Retype every entry word for word.

=== Section Start ===

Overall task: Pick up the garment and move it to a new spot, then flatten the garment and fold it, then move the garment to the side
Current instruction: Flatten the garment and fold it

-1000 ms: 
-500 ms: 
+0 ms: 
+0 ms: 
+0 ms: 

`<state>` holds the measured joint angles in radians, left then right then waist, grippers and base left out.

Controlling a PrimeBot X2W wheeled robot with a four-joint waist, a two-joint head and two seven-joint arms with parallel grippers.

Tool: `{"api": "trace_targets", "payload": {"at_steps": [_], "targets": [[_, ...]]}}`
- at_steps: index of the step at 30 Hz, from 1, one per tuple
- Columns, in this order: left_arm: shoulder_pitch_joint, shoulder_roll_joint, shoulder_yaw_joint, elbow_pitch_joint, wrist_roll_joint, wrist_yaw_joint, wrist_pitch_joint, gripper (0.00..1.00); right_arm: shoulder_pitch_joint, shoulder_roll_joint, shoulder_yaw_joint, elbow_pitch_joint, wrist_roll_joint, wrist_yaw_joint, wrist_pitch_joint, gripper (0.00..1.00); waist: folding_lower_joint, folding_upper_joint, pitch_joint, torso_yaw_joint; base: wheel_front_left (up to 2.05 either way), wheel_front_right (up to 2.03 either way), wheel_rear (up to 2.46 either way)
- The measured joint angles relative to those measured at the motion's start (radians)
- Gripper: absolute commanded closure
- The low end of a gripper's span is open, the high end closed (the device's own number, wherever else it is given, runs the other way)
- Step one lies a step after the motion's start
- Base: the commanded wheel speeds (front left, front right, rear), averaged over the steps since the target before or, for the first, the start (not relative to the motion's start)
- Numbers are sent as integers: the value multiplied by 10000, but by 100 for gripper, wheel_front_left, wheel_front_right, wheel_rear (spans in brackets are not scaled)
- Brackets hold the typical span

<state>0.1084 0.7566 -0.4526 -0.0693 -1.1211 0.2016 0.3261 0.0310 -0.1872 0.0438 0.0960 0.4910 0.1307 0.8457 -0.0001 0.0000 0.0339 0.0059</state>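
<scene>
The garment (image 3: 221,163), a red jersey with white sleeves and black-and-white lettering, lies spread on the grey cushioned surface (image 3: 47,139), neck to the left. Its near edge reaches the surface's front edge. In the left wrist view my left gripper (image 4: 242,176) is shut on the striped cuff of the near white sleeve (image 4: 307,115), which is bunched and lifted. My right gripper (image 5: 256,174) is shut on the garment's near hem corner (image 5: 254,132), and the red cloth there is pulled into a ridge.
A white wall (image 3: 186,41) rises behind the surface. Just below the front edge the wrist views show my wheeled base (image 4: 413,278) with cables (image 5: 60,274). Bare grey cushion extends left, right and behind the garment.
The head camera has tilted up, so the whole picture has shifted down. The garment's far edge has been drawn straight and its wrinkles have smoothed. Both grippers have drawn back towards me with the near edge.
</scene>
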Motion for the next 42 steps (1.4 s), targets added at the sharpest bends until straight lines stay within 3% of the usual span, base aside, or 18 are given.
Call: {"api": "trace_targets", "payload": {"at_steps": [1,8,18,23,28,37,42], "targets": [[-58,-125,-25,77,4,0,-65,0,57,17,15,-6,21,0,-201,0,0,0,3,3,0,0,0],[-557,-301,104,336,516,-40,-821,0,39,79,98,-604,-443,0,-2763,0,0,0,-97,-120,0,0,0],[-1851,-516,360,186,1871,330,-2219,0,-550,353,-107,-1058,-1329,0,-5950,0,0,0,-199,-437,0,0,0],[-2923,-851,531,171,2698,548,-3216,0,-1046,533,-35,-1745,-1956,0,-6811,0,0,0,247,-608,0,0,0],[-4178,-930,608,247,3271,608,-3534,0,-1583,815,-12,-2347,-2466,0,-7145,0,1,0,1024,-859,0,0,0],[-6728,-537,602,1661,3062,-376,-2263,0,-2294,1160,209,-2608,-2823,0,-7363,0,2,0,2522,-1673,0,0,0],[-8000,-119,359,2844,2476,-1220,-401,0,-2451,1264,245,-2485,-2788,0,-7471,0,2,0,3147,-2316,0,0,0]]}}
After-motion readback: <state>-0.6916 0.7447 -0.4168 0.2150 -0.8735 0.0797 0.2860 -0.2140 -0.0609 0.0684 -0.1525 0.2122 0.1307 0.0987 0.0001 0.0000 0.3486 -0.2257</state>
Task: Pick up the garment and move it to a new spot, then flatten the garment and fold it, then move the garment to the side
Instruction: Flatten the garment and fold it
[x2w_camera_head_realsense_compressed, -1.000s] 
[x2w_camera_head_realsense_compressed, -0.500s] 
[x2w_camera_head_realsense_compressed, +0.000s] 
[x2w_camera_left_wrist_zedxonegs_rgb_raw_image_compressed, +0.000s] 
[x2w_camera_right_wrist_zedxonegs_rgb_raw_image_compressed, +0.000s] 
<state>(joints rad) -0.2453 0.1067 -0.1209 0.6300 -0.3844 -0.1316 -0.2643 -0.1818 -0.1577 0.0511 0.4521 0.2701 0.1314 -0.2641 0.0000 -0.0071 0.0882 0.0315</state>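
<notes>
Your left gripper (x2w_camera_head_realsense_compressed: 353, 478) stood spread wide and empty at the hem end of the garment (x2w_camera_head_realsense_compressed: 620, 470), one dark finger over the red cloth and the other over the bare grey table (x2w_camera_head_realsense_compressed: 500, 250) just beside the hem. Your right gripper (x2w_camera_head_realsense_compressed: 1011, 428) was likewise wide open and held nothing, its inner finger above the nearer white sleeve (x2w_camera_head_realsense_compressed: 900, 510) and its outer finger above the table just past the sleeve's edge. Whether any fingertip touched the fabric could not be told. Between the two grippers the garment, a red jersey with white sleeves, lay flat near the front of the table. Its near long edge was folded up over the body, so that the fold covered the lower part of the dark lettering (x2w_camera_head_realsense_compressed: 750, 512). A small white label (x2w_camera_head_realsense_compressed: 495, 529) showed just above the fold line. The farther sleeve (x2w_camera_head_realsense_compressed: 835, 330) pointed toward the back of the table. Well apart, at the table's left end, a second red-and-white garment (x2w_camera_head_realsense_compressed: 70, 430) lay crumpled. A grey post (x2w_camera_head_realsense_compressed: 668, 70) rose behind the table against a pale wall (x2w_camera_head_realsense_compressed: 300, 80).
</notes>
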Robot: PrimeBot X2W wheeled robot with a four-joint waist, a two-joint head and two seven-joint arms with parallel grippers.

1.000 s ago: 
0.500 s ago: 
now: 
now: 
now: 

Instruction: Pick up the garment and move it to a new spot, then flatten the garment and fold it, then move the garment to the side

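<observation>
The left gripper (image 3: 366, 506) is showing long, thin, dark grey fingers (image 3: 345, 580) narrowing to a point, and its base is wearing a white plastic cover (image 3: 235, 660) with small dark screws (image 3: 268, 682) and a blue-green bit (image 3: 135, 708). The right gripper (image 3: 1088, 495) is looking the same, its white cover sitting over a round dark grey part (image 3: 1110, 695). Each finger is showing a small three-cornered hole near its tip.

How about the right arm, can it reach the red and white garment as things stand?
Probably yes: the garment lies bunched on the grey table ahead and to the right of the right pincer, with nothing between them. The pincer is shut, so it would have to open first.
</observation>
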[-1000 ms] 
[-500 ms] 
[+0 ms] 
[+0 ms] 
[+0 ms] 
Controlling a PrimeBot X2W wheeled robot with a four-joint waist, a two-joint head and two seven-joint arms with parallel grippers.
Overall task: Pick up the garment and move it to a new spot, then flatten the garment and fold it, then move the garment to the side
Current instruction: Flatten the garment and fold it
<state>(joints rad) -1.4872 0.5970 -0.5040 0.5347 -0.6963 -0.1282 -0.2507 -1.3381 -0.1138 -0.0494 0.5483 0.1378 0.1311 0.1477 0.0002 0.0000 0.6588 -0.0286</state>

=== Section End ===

Completed task ::
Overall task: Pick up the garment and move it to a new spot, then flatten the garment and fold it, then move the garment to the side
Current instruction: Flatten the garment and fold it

-1000 ms: 
-500 ms: 
+0 ms: 
+0 ms: 
+0 ms: 

`<state>` holds the measured joint angles in radians, left then right then waist, grippers and base left out.

Controlling a PrimeBot X2W wheeled robot with a four-joint waist, a two-joint head and two seven-joint arms with parallel grippers.

Tool: `{"api": "trace_targets", "payload": {"at_steps": [_], "targets": [[_, ...]]}}`
- at_steps: index of the step at 30 Hz, from 1, one per tuple
- Columns, in this order: left_arm: shoulder_pitch_joint, shoulder_roll_joint, shoulder_yaw_joint, elbow_pitch_joint, wrist_roll_joint, wrist_yaw_joint, wrist_pitch_joint, gripper (0.00..1.00); right_arm: shoulder_pitch_joint, shoulder_roll_joint, shoulder_yaw_joint, elbow_pitch_joint, wrist_roll_joint, wrist_yaw_joint, wrist_pitch_joint, gripper (0.00..1.00); waist: folding_lower_joint, folding_upper_joint, pitch_joint, torso_yaw_joint; base: wheel_front_left (up to 2.05 either way), wheel_front_right (up to 2.03 either way), wheel_rear (up to 2.46 either way)
- The measured joint angles relative to those measured at the motion's start (radians)
- Gripper: absolute commanded closure
- The low end of a gripper's span is open, the high end closed (the device's own number, wherever else it is given, runs the other way)
- Step one lies a step after the motion's start
- Base: the commanded wheel speeds (front left, front right, rear), averaged over the steps since the target before or, for the first, the start (not relative to the motion's start)
- Numbers are sent as integers: the value multiplied by 10000, but by 100 for gripper, wheel_front_left, wheel_front_right, wheel_rear (spans in brackets are not scaled)
- Brackets hold the typical span

<state>0.1084 0.7566 -0.4526 -0.0693 -1.1211 0.2016 0.3261 0.0310 -0.1872 0.0438 0.0960 0.4910 0.1307 0.8457 -0.0001 0.0000 0.0339 0.0059</state>
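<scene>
The garment (image 3: 221,163), a red jersey with white sleeves and black-and-white lettering, lies spread on the grey cushioned surface (image 3: 47,139), neck to the left. Its near edge reaches the surface's front edge. In the left wrist view my left gripper (image 4: 242,176) is shut on the striped cuff of the near white sleeve (image 4: 307,115), which is bunched and lifted. My right gripper (image 5: 256,174) is shut on the garment's near hem corner (image 5: 254,132), and the red cloth there is pulled into a ridge.
A white wall (image 3: 186,41) rises behind the surface. Just below the front edge the wrist views show my wheeled base (image 4: 413,278) with cables (image 5: 60,274). Bare grey cushion extends left, right and behind the garment.
The head camera has tilted up, so the whole picture has shifted down. The garment's far edge has been drawn straight and its wrinkles have smoothed. Both grippers have drawn back towards me with the near edge.
</scene>
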Motion for the next 42 steps (1.4 s), targets added at the sharpest bends until straight lines stay within 3% of the usual span, base aside, or 18 are given.
Call: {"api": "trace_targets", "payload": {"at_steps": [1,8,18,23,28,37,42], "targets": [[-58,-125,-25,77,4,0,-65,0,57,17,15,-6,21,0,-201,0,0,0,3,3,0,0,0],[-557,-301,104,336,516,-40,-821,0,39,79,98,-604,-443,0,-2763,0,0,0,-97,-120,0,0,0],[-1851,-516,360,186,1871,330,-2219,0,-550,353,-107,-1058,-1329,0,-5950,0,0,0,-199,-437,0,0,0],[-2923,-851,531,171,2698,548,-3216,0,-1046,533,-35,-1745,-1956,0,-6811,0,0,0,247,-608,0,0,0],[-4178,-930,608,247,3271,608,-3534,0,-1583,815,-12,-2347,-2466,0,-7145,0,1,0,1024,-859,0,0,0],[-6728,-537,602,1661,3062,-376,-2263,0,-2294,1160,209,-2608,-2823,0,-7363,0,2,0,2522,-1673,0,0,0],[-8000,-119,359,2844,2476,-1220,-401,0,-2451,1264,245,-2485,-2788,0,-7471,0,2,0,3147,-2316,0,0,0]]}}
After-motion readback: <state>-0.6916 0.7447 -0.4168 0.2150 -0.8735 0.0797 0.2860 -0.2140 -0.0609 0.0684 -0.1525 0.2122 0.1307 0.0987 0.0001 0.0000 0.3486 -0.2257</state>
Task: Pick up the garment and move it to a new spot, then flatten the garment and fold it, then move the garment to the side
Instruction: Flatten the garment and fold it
[x2w_camera_head_realsense_compressed, -1.000s] 
[x2w_camera_head_realsense_compressed, -0.500s] 
[x2w_camera_head_realsense_compressed, +0.000s] 
[x2w_camera_left_wrist_zedxonegs_rgb_raw_image_compressed, +0.000s] 
[x2w_camera_right_wrist_zedxonegs_rgb_raw_image_compressed, +0.000s] 
<state>(joints rad) -0.2453 0.1067 -0.1209 0.6300 -0.3844 -0.1316 -0.2643 -0.1818 -0.1577 0.0511 0.4521 0.2701 0.1314 -0.2641 0.0000 -0.0071 0.0882 0.0315</state>
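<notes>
Your left gripper (x2w_camera_head_realsense_compressed: 353, 478) stood spread wide and empty at the hem end of the garment (x2w_camera_head_realsense_compressed: 620, 470), one dark finger over the red cloth and the other over the bare grey table (x2w_camera_head_realsense_compressed: 500, 250) just beside the hem. Your right gripper (x2w_camera_head_realsense_compressed: 1011, 428) was likewise wide open and held nothing, its inner finger above the nearer white sleeve (x2w_camera_head_realsense_compressed: 900, 510) and its outer finger above the table just past the sleeve's edge. Whether any fingertip touched the fabric could not be told. Between the two grippers the garment, a red jersey with white sleeves, lay flat near the front of the table. Its near long edge was folded up over the body, so that the fold covered the lower part of the dark lettering (x2w_camera_head_realsense_compressed: 750, 512). A small white label (x2w_camera_head_realsense_compressed: 495, 529) showed just above the fold line. The farther sleeve (x2w_camera_head_realsense_compressed: 835, 330) pointed toward the back of the table. Well apart, at the table's left end, a second red-and-white garment (x2w_camera_head_realsense_compressed: 70, 430) lay crumpled. A grey post (x2w_camera_head_realsense_compressed: 668, 70) rose behind the table against a pale wall (x2w_camera_head_realsense_compressed: 300, 80).
</notes>
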Robot: PrimeBot X2W wheeled robot with a four-joint waist, a two-joint head and two seven-joint arms with parallel grippers.

1.000 s ago: 
0.500 s ago: 
now: 
now: 
now: 

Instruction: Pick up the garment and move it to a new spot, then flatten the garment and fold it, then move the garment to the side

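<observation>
The left gripper (image 3: 366, 506) is showing long, thin, dark grey fingers (image 3: 345, 580) narrowing to a point, and its base is wearing a white plastic cover (image 3: 235, 660) with small dark screws (image 3: 268, 682) and a blue-green bit (image 3: 135, 708). The right gripper (image 3: 1088, 495) is looking the same, its white cover sitting over a round dark grey part (image 3: 1110, 695). Each finger is showing a small three-cornered hole near its tip.

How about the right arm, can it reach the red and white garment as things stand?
Probably yes: the garment lies bunched on the grey table ahead and to the right of the right pincer, with nothing between them. The pincer is shut, so it would have to open first.
</observation>
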[-1000 ms] 
[-500 ms] 
[+0 ms] 
[+0 ms] 
[+0 ms] 
Controlling a PrimeBot X2W wheeled robot with a four-joint waist, a two-joint head and two seven-joint arms with parallel grippers.
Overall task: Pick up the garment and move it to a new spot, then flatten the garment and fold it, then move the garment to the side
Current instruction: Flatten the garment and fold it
<state>(joints rad) -1.4872 0.5970 -0.5040 0.5347 -0.6963 -0.1282 -0.2507 -1.3381 -0.1138 -0.0494 0.5483 0.1378 0.1311 0.1477 0.0002 0.0000 0.6588 -0.0286</state>

Nothing else is left to add to this answer.